You do not need to come to the jobcentre unless we ask you to do so. If you need to contact us, the quickest way to do this is online or by phone. If you do need to visit a jobcentre, they are open and one of our colleagues will be able to assist you.
You can still make applications for benefits online if you are eligible. Find out more about making a new claim
See the frequently asked questions on jobcentre appointments.
DWP can support you if you are a victim of domestic abuse. We are here to help.
We can help you access temporary accommodation such as a refuge, and put you in touch with expert local advice and support networks. The jobcentre can support you by helping you make a new application for Universal Credit, and you can apply for an advance payment where needed, which can provide quicker access to money. From this moment your ex-partner will not have access to any information about your new claim.
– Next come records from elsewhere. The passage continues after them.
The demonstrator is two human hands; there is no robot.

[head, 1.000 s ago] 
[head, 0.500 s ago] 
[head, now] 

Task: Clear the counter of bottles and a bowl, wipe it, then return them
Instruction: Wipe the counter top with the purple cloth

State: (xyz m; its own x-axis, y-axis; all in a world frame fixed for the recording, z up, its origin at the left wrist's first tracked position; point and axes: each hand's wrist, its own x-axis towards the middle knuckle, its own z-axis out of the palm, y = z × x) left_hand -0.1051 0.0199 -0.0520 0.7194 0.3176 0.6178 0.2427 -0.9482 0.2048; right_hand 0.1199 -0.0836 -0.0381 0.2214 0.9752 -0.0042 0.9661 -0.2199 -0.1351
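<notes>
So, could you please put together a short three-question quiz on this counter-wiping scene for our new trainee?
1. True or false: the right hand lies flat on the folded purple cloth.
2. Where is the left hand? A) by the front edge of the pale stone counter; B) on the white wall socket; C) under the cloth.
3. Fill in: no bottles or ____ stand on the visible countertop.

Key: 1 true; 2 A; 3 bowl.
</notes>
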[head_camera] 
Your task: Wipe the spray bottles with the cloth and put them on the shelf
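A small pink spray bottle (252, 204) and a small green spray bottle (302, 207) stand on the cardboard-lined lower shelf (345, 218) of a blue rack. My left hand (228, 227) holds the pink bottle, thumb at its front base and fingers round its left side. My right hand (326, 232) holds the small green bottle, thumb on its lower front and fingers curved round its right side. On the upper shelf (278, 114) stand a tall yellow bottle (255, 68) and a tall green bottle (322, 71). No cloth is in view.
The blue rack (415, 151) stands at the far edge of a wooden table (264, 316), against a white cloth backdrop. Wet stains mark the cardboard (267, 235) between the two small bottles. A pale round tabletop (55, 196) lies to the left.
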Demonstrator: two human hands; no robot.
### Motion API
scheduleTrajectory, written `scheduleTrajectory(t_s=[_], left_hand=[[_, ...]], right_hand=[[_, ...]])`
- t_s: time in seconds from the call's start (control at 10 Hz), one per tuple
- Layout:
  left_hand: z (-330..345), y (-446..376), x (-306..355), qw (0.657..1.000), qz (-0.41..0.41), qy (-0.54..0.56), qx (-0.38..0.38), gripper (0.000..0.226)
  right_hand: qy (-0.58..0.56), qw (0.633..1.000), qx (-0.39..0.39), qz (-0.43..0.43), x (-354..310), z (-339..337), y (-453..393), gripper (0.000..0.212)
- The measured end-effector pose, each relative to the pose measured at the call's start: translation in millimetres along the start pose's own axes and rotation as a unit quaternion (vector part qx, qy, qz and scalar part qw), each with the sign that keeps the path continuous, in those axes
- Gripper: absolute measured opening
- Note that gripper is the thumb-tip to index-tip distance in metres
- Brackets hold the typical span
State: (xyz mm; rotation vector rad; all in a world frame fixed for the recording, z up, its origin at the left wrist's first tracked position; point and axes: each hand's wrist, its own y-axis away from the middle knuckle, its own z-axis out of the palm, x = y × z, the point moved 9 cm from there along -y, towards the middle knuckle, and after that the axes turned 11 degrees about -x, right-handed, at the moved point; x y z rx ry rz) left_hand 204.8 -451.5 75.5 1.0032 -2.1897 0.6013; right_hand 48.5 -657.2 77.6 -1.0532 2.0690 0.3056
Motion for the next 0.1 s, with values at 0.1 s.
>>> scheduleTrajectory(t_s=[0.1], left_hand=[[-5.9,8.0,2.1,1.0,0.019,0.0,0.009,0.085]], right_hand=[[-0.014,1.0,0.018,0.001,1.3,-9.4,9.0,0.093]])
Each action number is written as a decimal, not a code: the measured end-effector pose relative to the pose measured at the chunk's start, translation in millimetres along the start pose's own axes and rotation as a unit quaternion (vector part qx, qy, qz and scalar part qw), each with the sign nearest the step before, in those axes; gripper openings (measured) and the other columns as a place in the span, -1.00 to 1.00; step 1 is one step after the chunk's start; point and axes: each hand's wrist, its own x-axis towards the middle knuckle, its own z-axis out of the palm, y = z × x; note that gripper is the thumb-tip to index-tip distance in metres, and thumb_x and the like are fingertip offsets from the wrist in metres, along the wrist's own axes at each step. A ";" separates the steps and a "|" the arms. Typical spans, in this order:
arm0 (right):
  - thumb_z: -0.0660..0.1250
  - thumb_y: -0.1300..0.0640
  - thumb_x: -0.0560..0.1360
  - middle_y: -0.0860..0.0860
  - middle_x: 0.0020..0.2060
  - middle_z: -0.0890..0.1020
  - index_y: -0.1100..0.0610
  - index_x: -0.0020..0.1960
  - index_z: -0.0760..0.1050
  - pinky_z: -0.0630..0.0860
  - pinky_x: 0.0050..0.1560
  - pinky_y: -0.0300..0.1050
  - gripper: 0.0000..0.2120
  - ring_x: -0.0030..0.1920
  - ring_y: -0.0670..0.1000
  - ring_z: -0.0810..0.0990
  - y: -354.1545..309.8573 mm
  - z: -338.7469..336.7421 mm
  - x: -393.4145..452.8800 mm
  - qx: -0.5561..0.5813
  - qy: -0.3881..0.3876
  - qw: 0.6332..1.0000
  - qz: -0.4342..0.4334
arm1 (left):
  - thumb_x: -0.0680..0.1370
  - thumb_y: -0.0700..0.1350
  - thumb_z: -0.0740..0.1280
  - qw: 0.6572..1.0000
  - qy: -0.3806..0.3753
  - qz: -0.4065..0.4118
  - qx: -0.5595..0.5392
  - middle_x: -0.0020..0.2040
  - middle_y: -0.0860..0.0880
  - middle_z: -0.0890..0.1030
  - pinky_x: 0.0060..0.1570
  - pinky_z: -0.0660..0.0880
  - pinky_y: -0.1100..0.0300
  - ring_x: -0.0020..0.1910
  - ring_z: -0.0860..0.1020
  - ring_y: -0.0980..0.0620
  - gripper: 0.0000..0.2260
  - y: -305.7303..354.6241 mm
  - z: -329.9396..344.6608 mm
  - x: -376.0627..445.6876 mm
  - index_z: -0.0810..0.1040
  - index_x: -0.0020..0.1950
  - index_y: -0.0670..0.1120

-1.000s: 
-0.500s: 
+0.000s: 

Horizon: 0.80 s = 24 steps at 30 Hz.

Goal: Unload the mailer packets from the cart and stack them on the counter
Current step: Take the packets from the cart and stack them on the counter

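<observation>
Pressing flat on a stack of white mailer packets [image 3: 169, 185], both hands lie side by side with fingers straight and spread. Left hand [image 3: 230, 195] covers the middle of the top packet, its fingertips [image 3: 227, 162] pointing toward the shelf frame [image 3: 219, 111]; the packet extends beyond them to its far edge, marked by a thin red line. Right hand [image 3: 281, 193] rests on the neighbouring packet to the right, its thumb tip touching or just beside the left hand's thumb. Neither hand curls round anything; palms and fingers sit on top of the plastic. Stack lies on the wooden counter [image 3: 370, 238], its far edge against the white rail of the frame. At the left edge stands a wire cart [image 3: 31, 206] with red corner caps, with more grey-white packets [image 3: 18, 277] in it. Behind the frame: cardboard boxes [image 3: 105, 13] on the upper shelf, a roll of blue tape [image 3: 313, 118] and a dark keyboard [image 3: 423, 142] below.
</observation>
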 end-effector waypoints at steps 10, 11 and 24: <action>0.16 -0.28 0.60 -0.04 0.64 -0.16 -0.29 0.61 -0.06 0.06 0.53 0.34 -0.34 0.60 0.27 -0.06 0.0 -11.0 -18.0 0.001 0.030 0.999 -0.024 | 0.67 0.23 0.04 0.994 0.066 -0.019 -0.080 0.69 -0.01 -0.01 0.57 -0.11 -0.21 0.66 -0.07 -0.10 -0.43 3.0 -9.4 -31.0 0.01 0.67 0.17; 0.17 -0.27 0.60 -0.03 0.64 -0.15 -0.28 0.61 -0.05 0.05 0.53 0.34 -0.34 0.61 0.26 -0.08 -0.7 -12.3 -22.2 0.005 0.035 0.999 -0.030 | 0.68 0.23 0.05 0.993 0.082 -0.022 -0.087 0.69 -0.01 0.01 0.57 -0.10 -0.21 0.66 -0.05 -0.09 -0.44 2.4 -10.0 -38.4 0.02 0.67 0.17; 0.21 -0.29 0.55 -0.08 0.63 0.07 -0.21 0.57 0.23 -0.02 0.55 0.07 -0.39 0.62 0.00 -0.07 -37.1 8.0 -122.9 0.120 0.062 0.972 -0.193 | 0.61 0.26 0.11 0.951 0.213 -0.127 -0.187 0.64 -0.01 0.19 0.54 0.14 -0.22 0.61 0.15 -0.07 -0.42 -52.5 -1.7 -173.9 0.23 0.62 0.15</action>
If you need to attend a health assessment, you’ll get a letter with a time for an appointment. Assessment appointments can take place face to face, by telephone or by video. Your appointment letter will set out how it will take place.
If you have made a claim for Personal Independence Payment (PIP), Employment and Support Allowance (ESA), Universal Credit or Industrial Injuries Disablement Benefit (IIDB) but do not have a date for an assessment appointment, you do not need to do anything. You will be contacted shortly by telephone or letter to let you know what will happen next.
If you are already receiving PIP, ESA, Universal Credit or IIDB you will continue to receive your current payments as normal.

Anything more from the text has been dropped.